======== Material provided

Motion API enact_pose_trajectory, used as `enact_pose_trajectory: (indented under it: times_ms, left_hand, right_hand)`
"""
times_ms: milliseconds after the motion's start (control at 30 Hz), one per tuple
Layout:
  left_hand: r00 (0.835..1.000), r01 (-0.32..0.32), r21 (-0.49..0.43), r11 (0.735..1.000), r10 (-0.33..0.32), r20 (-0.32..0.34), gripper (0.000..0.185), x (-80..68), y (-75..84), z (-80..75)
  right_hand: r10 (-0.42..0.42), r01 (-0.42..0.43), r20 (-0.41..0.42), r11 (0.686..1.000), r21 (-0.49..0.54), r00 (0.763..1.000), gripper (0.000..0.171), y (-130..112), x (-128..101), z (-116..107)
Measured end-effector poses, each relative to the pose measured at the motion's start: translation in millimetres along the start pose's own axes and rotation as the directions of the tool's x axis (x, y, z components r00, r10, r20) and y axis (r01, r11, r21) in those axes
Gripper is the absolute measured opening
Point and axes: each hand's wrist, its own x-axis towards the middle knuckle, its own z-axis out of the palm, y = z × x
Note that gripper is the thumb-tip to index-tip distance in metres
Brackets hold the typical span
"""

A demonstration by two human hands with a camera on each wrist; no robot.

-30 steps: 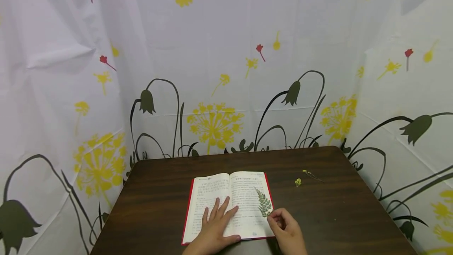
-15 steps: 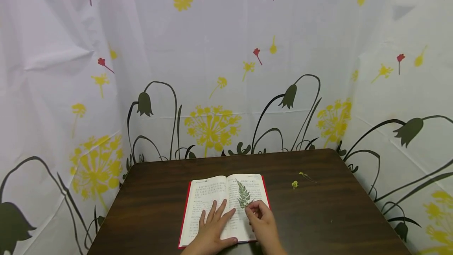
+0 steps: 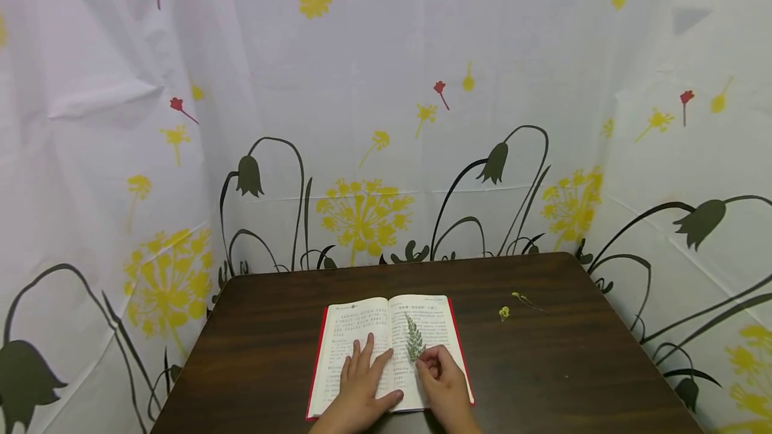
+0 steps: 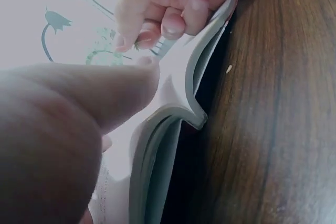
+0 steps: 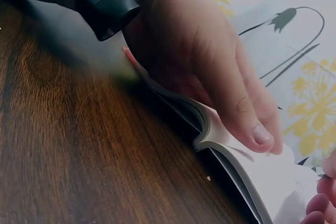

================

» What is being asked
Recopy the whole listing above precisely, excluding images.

» Task answer
Motion API enact_pose_trajectory, used as `enact_pose_trajectory: (indented under it: times_ms, left_hand, right_hand)`
"""
times_ms: milliseconds after the motion's start (control at 30 Hz), one per tuple
Layout:
  left_hand: r00 (0.835..1.000), r01 (-0.32..0.32), r21 (-0.49..0.43), r11 (0.735..1.000), r10 (-0.33..0.32), r20 (-0.32..0.34), gripper (0.000..0.185), x (-80..68), y (-75..84), z (-80..75)
  right_hand: r10 (-0.42..0.42), r01 (-0.42..0.43), r20 (-0.41..0.42), r11 (0.686..1.000), r21 (-0.49..0.54), r00 (0.763..1.000), gripper (0.000..0.171), y (-130..112), x (-128..101), z (-116..107)
Measured end-effector poses, each relative to the pose measured at the motion's start: translation in millimetres along the start pose's own axes and rotation as the directions of the tool's x axis (x, y, z components r00, r10, r20) and y axis (r01, r11, r21) in those axes
Gripper is the absolute measured opening
Point and axes: each hand's wrist, its own x-axis towards the middle knuckle, its own z-axis out of the palm, y = z × x
Note that gripper is the thumb-tip to index-tip distance in metres
Brackets hold the typical span
"""

A demonstration by two human hands with a camera on each wrist; no robot.

-30 steps: 
-15 steps: 
+0 steps: 
+0 steps: 
+0 steps: 

What was asked for in the exercise is now done.